“List a few top things that make you thrive,” suggests Regina Schawaroch, director of undergraduate admissions at Nova Southeastern University in Fort Lauderdale, Fla.
“Maybe it’s the personal attention you’ve been able to receive from your teachers, a variety of choices in majors and minors, opportunities for professional development through internships and campus jobs, or availability of leadership roles in student organizations,” she says.
Scott Linzey, vice president for Enrollment Management at Georgia-based Savannah College of Art and Design, also points out there are a number of basic characteristics, like distance from home, general location (rural, small town, suburban, urban), quality of facilities and food, ease of transportation, and religious affiliation, that are likely to have a significant influence over a student’s degree of happiness.
“Visit every campus you are considering. You’d never buy a car and not test drive it! This is an equally sizable financial commitment and a more impactful life choice,” cautions Linzey.
Go beyond just a guided tour. “The admissions staff is paid to tell you their school is the best fit for you, but you will learn a lot more if you assess campus on your own terms,” says Glenn Bozinski, director of admissions at Misericordia University in Dallas, Penn. To get a better sense of things like class size, interactions between students and faculty and whether or not the school feels right, he encourages setting up an overnight visit and sitting in on classes.

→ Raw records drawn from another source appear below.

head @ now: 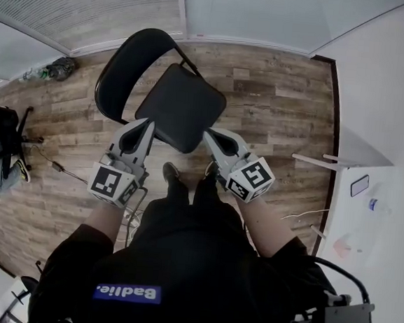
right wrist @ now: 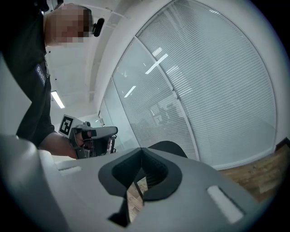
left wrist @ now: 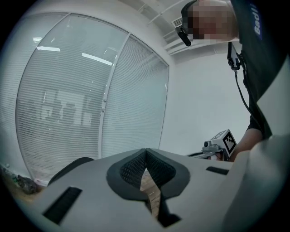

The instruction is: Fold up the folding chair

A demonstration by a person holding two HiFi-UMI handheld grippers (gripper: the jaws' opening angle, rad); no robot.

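Evenly flanked the front edge of the black padded folding chair point(head: 181, 106) with left hand-held gripper point(head: 147, 123) and right hand-held gripper point(head: 209, 133) (both pressed together, empty), neither nearer.

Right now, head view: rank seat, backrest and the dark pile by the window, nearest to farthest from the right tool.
1. Seat, just ahead of the right tool.
2. Backrest, beyond the seat, left.
3. Dark pile, far upper left.

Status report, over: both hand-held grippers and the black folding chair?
Left hand-held gripper shut, empty. Right hand-held gripper same. Black padded folding chair unfolded. Nothing blocking.
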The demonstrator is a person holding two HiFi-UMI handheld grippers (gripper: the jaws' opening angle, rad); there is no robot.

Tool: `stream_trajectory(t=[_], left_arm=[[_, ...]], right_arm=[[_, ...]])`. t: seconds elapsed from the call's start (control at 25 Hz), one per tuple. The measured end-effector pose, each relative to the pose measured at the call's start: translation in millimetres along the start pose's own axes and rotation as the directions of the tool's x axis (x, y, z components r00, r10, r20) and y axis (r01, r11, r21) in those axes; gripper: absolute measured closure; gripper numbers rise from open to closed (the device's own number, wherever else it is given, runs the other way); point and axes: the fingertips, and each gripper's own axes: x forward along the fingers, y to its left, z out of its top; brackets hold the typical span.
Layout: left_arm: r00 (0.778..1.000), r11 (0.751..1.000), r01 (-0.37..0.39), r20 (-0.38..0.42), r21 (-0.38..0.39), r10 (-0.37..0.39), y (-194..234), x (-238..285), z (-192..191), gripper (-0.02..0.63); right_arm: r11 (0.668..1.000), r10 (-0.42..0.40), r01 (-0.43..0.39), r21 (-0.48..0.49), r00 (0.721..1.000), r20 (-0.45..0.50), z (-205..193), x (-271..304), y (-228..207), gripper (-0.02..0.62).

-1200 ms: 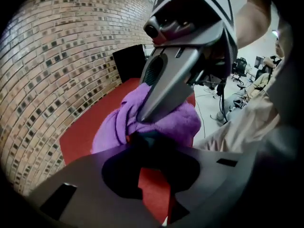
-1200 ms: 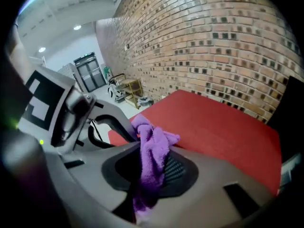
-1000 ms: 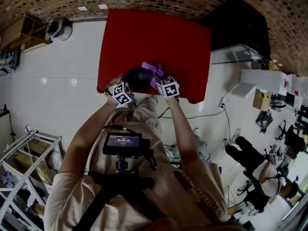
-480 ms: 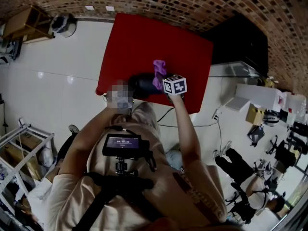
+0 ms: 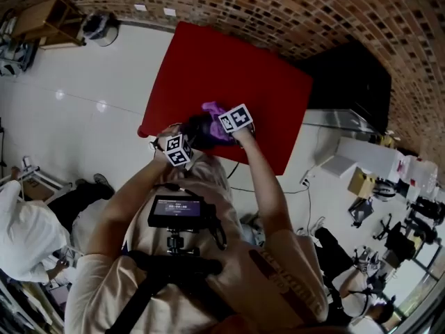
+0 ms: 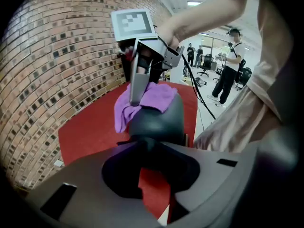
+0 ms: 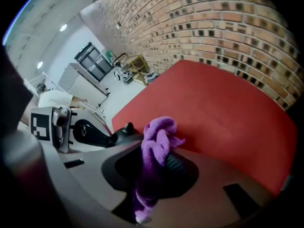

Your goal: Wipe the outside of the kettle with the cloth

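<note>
Room: a brick wall on the far side, a white floor, and a red table that stands against the wall.
Kettle: dark grey. It stands at the near edge of the red table, a bit left of the middle.
Cloth: purple and bunched up. It lies on top of the kettle and hangs a little down one side.
My right gripper: the jaws are pinched tight on the cloth. They rest the cloth on the kettle's top.
My left gripper: the jaws are nearly closed and clamped on the kettle's black handle, at the kettle's near left side.
Right of the table: a black cabinet by the wall.
Far left: a wooden shelf by the wall.
</note>
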Motion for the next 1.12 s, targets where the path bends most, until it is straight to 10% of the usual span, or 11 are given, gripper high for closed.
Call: stream_trajectory(t=[0.2, 0.36, 0.6, 0.84, 1.12], left_arm=[[1.0, 0.999, -0.009, 0.01, -0.033, 0.01, 2.6, -0.1, -0.7, 0.545], [1.0, 0.998, -0.008, 0.021, -0.058, 0.009, 0.1, -0.5, 1.9, 0.545], [1.0, 0.997, -0.021, 0.019, -0.073, 0.022, 1.2, -3.0, 2.3, 0.545], [1.0, 0.996, -0.029, -0.005, -0.087, 0.028, 2.9, 0.5, 3.7, 0.545], [1.0, 0.993, -0.03, -0.008, -0.113, 0.029, 1.6, 0.4, 1.9, 0.545]], right_arm=[[0.972, -0.031, 0.016, 0.233, 0.998, 0.063, -42.4, -33.2, -84.1, 0.506], [0.974, -0.105, 0.121, 0.19, 0.99, -0.094, -86.5, -39.9, -121.1, 0.505], [0.995, 0.044, -0.057, 0.082, 0.986, 0.161, 35.2, -49.9, -70.4, 0.506], [0.961, 0.249, -0.258, -0.1, 0.964, -0.093, 66.0, 40.2, 26.3, 0.505], [0.976, 0.213, -0.205, 0.067, 0.966, -0.145, 2.9, 13.1, -57.0, 0.506]])
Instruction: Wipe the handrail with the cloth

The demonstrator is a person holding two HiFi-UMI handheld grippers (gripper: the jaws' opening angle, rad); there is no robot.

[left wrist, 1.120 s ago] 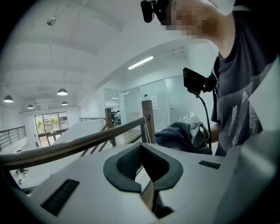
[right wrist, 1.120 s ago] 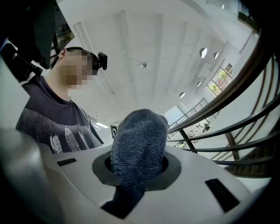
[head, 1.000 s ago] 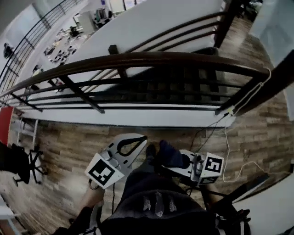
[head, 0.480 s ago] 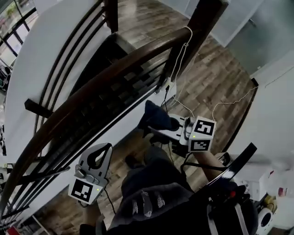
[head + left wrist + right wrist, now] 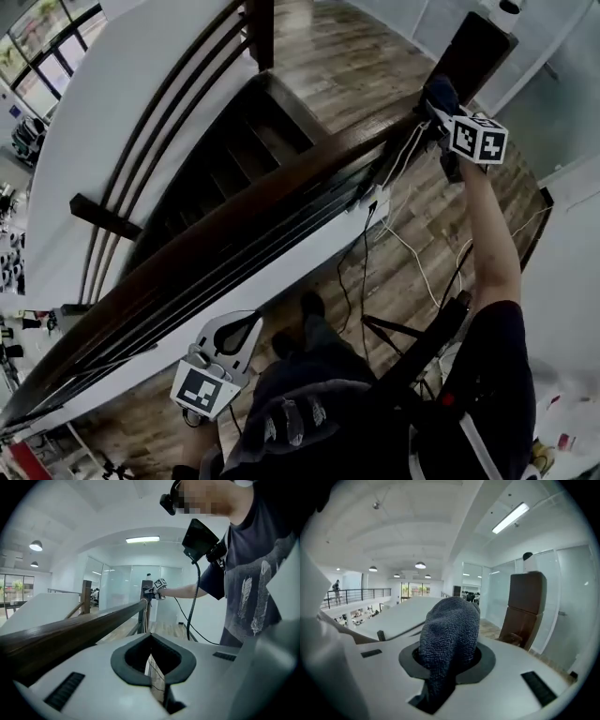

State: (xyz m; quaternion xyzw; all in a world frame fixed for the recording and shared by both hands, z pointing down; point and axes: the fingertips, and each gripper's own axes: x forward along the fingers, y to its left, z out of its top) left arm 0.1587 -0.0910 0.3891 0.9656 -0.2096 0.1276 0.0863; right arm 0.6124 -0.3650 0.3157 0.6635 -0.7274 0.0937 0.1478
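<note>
The dark wooden handrail (image 5: 234, 220) runs from lower left up to a brown newel post (image 5: 478, 47). My right gripper (image 5: 436, 105) is stretched out to the rail's top end by the post, shut on a dark blue cloth (image 5: 442, 90). Whether the cloth touches the rail there I cannot tell. In the right gripper view the cloth (image 5: 450, 630) bulges out of the jaws, with the post (image 5: 527, 616) just beyond. My left gripper (image 5: 251, 323) hangs low beside the rail, shut and holding nothing. Its own view shows the handrail (image 5: 70, 632) running away toward the far right gripper (image 5: 157, 587).
Beyond the rail a stairwell (image 5: 216, 169) drops away. White cables (image 5: 412, 253) hang from the rail end and trail over the wood floor (image 5: 441, 225). A dark stand (image 5: 412, 347) leans near my legs. Glass partitions (image 5: 497, 602) stand behind the post.
My right gripper, carrying the cloth, has risen from near my body out to the rail's top end by the post. The head view swung right; the left gripper stayed low.
</note>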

Examine the rates of first-year retention and alumni giving. “Students vote with their feet, and will walk away if not well treated,” explains Bozinski. “Alumni will vote with their wallets. Watching those rates will give you a clue as to how students really feel about the place.”
Similarly, Linzey suggests students explore schools that best prepare them for post-graduation. “If representatives of an institution are not able to indicate the percentage of their graduates who have a job in their field or are accepted into graduate school within a year or less of graduating, then that institution likely isn’t focused on career preparation,” he says.
“You could go to the best ranked place, and add that line to your resume,” says Jon Burdick, dean of admissions and financial aid at the University of Rochester in Rochester, N.Y., “or you could go to someplace where you’re going to get a chance to be a really big fish in a slightly smaller pond.”
More than just academics, college becomes a student’s new home for four years as two-thirds of university time is spent outside the classroom. “Does a school have the type of recreational outlets you enjoy? If you really want to be in the school play, for example, be sure they even have a theater group, and consider whether the size of the school gives you a chance at being able to participate,” Bozinski says.
“University is not cheap,” says Danny Green, associate vice president for enrollment at Meredith College in Raleigh, N.C. “Select a university that provides appropriate assistance so you can manage the expenses of varsity, but also choose a school that when you graduate, you know you are prepared fully for the future.”
University’s advertised costs, however, can be deceiving. According to Burdick, “While the price tag at universities has been going up rapidly, the actual price that students pay hasn’t gone up nearly as fast. Between scholarships, financial aid sources and tax credits, it’s actually possible that you can get an even better education than your parents got for not really a whole lot more money.”